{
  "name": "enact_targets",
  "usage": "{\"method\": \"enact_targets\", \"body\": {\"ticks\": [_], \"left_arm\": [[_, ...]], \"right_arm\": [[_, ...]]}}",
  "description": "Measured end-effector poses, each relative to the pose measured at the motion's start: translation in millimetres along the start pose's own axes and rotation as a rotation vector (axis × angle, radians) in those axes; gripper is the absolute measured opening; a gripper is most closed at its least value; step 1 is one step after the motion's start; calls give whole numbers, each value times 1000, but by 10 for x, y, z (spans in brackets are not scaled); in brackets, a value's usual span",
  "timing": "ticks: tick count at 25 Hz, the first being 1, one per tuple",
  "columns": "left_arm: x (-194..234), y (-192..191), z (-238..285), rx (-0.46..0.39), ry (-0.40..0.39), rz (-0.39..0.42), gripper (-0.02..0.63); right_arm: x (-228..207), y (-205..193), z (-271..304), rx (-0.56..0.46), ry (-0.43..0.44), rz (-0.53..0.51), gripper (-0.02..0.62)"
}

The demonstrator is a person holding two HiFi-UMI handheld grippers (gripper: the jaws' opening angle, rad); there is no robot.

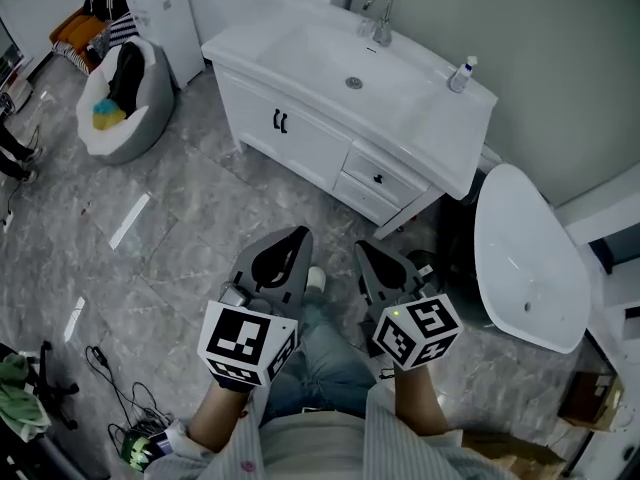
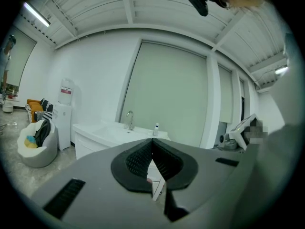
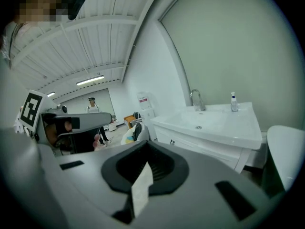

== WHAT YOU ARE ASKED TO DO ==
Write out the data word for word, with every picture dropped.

== SOLUTION TO THIS TASK ==
{
  "name": "enact_targets",
  "usage": "{\"method\": \"enact_targets\", \"body\": {\"ticks\": [_], \"left_arm\": [[_, ...]], \"right_arm\": [[_, ...]]}}",
  "description": "Measured end-effector poses, each relative to the pose measured at the motion's start: translation in millimetres along the start pose's own axes and rotation as a rotation vector (axis × angle, radians) in those axes; gripper is the absolute measured opening; a gripper is most closed at its least value; step 1 is one step after the motion's start; calls give whole numbers, each value times 1000, but by 10 for x, y, z (spans in brackets are not scaled); in brackets, a value's usual span",
  "timing": "ticks: tick count at 25 Hz, the first being 1, one per tuple",
  "columns": "left_arm: x (-194..234), y (-192..191), z (-238..285), rx (-0.46..0.39), ry (-0.40..0.39), rz (-0.39..0.42), gripper (-0.02..0.63); right_arm: x (-228..207), y (-205..193), z (-271..304), rx (-0.56..0.46), ry (-0.43..0.44), rz (-0.53..0.51), gripper (-0.02..0.62)"
}

The demonstrator is a person holding two HiFi-UMI handheld grippers (gripper: the jaws' opening angle, rad); there is no robot.

Work on this exercise is complete, and nothing remains.